Abstract:
Air pollution, especially nitrogen dioxide (NO₂), poses significant risks to public health
and environmental quality. Traditional statistical models for predicting NO₂ levels often
fail to capture the complex, nonlinear relationships in environmental data and typically
do not provide uncertainty estimates. This study addresses these shortcomings by
utilizing advanced machine learning techniques, specifically Gaussian Process
Regression (GPR), to enhance the accuracy and reliability of NO₂ predictions. Using a
comprehensive dataset of hourly averaged responses from chemical sensors in an urban
area in Italy, we developed and evaluated GPR models with various kernels, including
polynomial-like, rational quadratic, and combined kernels. These models were
compared with traditional regression models, such as Lasso and Ridge regression. The
results showed that GPR models, particularly those with optimized polynomial-like and
rational quadratic kernels, significantly outperformed the traditional models.
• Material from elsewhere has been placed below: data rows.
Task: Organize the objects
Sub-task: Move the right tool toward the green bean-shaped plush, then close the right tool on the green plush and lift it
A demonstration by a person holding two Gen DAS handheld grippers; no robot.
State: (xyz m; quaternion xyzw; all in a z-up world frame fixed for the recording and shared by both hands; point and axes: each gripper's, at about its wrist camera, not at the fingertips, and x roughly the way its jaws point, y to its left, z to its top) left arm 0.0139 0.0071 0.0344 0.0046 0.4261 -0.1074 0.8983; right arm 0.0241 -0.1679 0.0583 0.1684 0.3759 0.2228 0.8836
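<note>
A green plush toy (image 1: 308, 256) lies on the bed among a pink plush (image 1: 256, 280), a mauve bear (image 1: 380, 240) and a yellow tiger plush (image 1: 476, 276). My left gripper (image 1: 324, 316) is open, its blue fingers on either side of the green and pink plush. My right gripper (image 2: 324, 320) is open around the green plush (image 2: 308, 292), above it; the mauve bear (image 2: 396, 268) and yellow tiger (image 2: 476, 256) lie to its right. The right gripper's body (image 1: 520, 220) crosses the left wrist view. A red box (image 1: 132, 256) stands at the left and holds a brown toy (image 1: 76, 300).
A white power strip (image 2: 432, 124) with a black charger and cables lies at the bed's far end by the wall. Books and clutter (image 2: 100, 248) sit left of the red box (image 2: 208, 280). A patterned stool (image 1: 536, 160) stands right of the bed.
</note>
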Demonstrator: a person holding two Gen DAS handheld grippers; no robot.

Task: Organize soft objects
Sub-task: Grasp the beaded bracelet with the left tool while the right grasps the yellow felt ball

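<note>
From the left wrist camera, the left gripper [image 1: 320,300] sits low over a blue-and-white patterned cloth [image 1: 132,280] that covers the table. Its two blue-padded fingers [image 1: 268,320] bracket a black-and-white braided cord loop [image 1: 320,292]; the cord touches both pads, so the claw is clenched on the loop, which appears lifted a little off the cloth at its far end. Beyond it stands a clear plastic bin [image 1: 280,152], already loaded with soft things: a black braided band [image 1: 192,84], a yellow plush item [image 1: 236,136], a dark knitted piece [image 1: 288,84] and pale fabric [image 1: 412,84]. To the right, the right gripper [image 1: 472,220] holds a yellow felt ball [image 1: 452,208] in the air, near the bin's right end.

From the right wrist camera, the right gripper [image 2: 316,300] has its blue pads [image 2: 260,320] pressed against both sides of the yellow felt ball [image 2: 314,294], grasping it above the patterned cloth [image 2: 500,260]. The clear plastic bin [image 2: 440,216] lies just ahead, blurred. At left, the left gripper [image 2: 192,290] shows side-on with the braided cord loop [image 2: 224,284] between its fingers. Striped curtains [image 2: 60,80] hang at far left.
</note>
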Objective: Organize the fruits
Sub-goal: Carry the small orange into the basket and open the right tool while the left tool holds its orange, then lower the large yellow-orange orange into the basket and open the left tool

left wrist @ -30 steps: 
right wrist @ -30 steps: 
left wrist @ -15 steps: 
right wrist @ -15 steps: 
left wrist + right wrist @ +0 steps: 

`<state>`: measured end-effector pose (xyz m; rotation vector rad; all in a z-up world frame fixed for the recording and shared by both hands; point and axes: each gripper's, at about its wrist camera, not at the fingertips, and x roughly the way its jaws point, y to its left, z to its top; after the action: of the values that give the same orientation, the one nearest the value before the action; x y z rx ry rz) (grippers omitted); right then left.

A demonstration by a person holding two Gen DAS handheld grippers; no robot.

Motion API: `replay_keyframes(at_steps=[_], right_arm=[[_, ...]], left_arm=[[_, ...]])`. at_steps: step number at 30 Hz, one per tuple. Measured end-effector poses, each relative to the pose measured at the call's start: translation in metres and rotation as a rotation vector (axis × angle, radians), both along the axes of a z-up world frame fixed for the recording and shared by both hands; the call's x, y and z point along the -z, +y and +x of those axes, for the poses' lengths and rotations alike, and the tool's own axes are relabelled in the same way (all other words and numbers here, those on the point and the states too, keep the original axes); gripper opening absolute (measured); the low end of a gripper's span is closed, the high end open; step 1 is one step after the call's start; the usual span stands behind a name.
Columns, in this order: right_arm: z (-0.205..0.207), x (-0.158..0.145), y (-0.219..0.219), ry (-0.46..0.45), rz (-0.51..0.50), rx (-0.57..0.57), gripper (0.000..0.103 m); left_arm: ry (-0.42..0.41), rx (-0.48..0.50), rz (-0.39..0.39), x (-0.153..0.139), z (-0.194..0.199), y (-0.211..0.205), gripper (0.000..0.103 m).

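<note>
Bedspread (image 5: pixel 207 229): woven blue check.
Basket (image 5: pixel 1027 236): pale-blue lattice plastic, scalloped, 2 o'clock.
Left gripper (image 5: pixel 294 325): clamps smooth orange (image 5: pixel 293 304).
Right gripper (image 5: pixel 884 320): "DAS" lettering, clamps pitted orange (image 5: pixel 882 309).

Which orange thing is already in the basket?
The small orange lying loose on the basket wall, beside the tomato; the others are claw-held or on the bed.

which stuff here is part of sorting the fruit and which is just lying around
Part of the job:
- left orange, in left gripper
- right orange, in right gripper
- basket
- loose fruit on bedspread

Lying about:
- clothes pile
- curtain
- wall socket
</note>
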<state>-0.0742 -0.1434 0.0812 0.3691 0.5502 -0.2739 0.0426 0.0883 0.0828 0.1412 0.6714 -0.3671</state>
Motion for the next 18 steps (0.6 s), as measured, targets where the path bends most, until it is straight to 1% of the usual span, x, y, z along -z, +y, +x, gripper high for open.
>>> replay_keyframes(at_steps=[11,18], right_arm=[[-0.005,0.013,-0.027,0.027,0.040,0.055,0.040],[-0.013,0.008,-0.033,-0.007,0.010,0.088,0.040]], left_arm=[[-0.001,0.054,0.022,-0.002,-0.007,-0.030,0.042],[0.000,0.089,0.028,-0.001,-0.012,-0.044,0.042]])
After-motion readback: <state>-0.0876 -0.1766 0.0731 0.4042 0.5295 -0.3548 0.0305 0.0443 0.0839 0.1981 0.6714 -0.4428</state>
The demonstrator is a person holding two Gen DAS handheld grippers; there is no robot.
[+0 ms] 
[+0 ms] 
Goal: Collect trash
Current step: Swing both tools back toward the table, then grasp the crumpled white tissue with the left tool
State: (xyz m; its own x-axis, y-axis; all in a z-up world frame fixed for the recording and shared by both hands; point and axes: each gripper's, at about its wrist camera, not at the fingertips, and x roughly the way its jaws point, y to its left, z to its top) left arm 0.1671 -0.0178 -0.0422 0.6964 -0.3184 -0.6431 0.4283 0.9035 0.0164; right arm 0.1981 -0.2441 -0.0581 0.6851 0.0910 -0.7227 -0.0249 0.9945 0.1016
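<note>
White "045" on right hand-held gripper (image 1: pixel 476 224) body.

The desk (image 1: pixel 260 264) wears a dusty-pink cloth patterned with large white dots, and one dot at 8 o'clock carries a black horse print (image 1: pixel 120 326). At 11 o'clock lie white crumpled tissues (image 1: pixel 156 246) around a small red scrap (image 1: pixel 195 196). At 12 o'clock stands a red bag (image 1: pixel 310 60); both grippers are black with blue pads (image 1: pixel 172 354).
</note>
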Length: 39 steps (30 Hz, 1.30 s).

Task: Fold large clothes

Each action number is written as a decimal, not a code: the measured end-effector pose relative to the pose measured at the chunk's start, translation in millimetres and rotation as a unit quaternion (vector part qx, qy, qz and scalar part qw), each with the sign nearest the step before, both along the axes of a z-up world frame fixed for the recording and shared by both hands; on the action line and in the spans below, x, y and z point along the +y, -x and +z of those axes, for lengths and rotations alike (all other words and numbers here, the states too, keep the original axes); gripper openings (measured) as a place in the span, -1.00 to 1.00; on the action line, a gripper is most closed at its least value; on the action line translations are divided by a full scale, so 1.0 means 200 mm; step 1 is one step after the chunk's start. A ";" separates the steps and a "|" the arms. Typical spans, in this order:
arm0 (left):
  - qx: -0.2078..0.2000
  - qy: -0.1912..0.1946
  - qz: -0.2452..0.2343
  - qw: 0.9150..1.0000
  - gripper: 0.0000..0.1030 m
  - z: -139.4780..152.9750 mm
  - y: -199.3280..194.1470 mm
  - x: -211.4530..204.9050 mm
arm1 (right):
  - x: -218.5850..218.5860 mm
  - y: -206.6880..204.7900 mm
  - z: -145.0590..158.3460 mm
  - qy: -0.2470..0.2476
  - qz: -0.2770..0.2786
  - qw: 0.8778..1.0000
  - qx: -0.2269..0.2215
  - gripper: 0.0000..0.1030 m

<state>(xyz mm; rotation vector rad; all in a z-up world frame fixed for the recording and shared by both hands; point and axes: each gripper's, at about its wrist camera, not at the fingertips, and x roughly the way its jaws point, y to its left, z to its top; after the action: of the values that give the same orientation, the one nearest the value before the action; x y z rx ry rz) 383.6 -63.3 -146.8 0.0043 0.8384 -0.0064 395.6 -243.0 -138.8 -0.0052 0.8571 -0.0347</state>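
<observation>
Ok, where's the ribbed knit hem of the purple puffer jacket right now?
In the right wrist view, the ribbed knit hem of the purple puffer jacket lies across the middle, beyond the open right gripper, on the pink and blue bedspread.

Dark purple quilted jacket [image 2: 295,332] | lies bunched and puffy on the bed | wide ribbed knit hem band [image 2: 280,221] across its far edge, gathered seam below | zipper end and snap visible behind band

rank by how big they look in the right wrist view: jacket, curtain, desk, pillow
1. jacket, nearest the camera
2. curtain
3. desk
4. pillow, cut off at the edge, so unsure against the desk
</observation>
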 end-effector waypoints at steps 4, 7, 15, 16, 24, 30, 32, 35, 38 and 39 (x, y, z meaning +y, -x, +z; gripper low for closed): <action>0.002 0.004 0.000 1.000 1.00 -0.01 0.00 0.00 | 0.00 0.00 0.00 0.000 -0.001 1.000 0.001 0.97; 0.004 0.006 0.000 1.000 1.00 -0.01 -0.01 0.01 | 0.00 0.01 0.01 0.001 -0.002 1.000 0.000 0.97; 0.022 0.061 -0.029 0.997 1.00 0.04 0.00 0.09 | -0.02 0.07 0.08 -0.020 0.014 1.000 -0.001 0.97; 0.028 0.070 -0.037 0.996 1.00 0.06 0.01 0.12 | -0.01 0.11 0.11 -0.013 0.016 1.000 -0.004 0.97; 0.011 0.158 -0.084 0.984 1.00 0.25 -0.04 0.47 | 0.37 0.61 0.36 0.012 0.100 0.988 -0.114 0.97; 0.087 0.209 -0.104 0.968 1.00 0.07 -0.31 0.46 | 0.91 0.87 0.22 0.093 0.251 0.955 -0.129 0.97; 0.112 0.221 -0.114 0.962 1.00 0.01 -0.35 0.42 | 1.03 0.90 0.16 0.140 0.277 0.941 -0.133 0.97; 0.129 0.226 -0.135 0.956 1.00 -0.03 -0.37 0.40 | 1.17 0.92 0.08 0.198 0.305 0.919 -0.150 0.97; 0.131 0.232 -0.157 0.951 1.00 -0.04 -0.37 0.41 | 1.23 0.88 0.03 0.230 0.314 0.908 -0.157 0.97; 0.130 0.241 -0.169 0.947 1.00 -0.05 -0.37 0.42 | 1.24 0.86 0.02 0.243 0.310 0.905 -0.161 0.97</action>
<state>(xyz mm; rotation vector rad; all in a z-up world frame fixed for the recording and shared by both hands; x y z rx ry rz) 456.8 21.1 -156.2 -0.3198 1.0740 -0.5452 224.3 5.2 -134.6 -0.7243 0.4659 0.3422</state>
The
polynomial-like kernel GPR model achieved a Mean Squared Error (MSE) of 0.034 and
an R-squared (R²) value of 0.959. Similarly, the rational quadratic kernel GPR model
achieved an MSE of 0.035 and an R² of 0.959. In contrast, Lasso and Ridge regression
models had higher MSEs and lower R² values. Additionally, the GPR models provided
valuable uncertainty estimates, enhancing prediction reliability. This study
demonstrates the effectiveness of GPR models in environmental monitoring and
underscores the importance of kernel optimization in improving model performance,
suggesting substantial potential for GPR in air quality prediction and environmental
management.